**DATASET CONTENT:**
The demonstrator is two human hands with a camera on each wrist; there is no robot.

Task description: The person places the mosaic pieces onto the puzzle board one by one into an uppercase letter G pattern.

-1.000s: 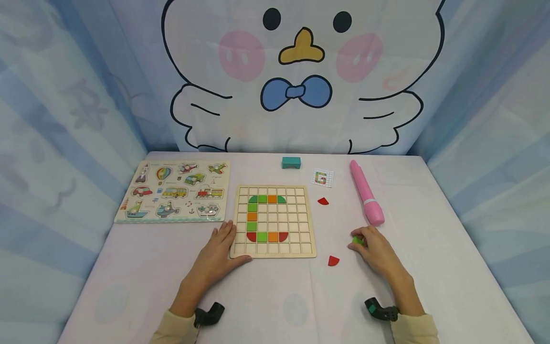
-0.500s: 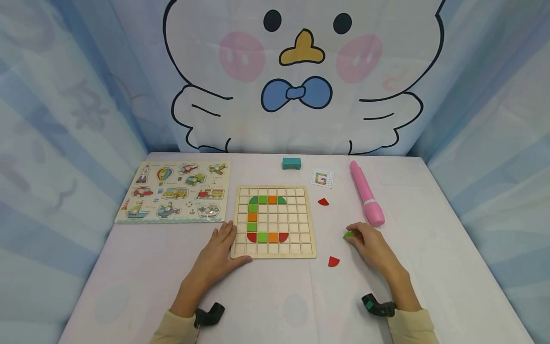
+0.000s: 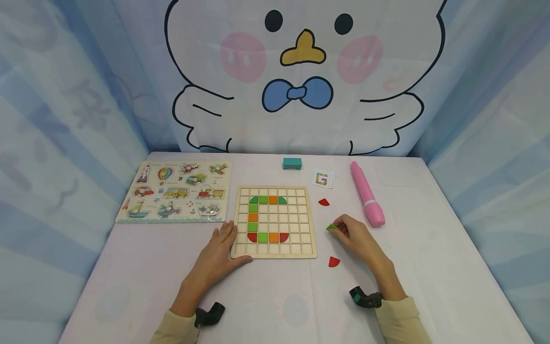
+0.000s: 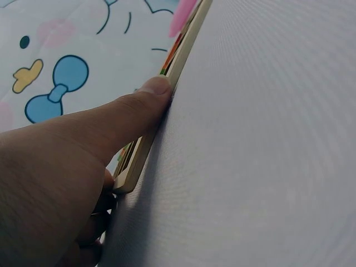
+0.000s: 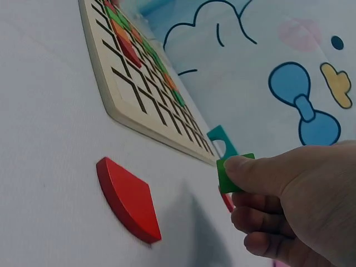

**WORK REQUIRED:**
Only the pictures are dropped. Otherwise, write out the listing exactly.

**SOLUTION BELOW:**
The demonstrator is two human hands with a camera on each wrist; there is no robot.

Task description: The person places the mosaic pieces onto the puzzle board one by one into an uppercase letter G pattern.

-1.000s: 
-0.500s: 
+0.000s: 
+0.000s: 
+0.000s: 

The output is complete, and nothing more is needed.